12 feiten over de Slag bij Isandlwana

Harold Jones 18-10-2023
Harold Jones

Toen het Britse Rijk in januari 1879 de oorlog verklaarde aan het Koninkrijk Zululand, geloofden velen dat de oorlog een uitgemaakte zaak was. In die tijd beheerste Groot-Brittannië het grootste rijk dat de wereld ooit had gezien en stond het tegenover een vijand die getraind was in tactieken die sterk leken op die van een oud Romeins legioen.

Op 22 januari 1879 werd een Britse troepenmacht, gestationeerd bij een heuvel genaamd Isandlwana, geconfronteerd met zo'n 20.000 Zoeloekrijgers die goed bekend waren met de oorlogskunst en geen genade mochten tonen. Wat volgde was een bloedbad.

Hier zijn 12 feiten over de Slag bij Isandlwana.

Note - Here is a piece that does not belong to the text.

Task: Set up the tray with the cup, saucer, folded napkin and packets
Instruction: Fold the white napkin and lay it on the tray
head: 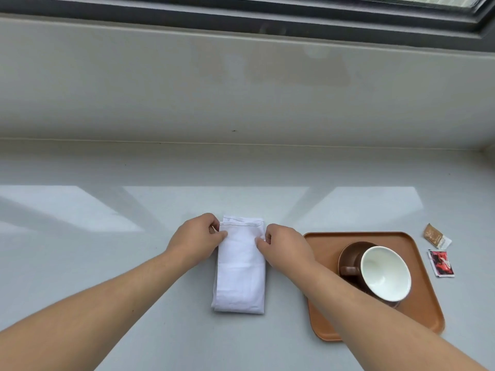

1. Lord Chelmsford viel Zululand binnen met een Brits leger op 11 januari...

Lord Chelmsford.

De invasie kwam er nadat Cetshwayo, de koning van het Zoeloekoninkrijk, niet reageerde op een onaanvaardbaar Brits ultimatum waarin (onder meer) werd geëist dat hij zijn 35.000 man sterke leger zou ontbinden.

Chelmsford leidde dus een leger van 12.000 man - verdeeld in drie colonnes - naar Zoeloeland, ondanks het feit dat hij geen toestemming van het parlement had gekregen. Het was een landroof.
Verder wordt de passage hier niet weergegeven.